Supplied information -
* * * *
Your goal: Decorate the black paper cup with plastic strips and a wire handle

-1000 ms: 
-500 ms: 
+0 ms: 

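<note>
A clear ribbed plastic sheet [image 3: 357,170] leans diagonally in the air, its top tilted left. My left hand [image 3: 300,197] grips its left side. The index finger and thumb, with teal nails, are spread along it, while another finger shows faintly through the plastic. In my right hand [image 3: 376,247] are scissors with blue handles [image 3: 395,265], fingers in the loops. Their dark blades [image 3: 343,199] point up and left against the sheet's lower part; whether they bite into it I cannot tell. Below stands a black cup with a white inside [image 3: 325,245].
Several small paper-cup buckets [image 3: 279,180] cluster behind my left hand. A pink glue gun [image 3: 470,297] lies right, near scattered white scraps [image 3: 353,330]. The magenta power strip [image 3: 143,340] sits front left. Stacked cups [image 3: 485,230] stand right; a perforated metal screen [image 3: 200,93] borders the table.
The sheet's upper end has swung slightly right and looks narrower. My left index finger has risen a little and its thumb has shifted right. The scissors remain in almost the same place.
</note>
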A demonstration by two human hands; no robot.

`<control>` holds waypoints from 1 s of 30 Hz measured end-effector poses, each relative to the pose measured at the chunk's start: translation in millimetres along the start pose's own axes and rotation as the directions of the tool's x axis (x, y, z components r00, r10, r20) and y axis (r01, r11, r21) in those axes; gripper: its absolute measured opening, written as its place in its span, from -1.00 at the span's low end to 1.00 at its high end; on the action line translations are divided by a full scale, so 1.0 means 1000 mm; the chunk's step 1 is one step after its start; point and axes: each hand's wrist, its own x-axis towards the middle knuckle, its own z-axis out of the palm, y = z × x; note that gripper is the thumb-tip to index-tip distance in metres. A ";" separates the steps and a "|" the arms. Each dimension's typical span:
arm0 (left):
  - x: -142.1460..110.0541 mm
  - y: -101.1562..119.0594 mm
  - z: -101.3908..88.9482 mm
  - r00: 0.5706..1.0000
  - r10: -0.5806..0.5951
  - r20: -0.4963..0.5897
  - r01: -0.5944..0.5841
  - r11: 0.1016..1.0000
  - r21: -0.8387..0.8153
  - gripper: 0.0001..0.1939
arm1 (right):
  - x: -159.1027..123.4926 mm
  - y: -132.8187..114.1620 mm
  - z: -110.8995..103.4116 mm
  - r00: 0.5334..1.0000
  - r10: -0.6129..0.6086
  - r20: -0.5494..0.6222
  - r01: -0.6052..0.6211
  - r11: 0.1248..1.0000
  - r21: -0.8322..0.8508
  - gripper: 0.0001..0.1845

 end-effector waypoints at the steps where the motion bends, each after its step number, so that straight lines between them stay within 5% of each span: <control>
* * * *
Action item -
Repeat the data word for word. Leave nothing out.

Output of the task -
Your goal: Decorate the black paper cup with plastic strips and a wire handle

-1000 ms: 
-500 ms: 
+0 ms: 

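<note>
A clear ribbed plastic sheet [image 3: 357,170] leans diagonally in the air, its top tilted left. My left hand [image 3: 300,197] grips its left side. The index finger and thumb, with teal nails, are spread along it, while another finger shows faintly through the plastic. In my right hand [image 3: 376,247] are scissors with blue handles [image 3: 395,265], fingers in the loops. Their dark blades [image 3: 343,199] point up and left against the sheet's lower part; whether they bite into it I cannot tell. Below stands a black cup with a white inside [image 3: 325,245].
Several small paper-cup buckets [image 3: 279,180] cluster behind my left hand. A pink glue gun [image 3: 470,297] lies right, near scattered white scraps [image 3: 353,330]. The magenta power strip [image 3: 143,340] sits front left. Stacked cups [image 3: 485,230] stand right; a perforated metal screen [image 3: 200,93] borders the table.
The sheet's upper end has swung slightly right and looks narrower. My left index finger has risen a little and its thumb has shifted right. The scissors remain in almost the same place.
</note>
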A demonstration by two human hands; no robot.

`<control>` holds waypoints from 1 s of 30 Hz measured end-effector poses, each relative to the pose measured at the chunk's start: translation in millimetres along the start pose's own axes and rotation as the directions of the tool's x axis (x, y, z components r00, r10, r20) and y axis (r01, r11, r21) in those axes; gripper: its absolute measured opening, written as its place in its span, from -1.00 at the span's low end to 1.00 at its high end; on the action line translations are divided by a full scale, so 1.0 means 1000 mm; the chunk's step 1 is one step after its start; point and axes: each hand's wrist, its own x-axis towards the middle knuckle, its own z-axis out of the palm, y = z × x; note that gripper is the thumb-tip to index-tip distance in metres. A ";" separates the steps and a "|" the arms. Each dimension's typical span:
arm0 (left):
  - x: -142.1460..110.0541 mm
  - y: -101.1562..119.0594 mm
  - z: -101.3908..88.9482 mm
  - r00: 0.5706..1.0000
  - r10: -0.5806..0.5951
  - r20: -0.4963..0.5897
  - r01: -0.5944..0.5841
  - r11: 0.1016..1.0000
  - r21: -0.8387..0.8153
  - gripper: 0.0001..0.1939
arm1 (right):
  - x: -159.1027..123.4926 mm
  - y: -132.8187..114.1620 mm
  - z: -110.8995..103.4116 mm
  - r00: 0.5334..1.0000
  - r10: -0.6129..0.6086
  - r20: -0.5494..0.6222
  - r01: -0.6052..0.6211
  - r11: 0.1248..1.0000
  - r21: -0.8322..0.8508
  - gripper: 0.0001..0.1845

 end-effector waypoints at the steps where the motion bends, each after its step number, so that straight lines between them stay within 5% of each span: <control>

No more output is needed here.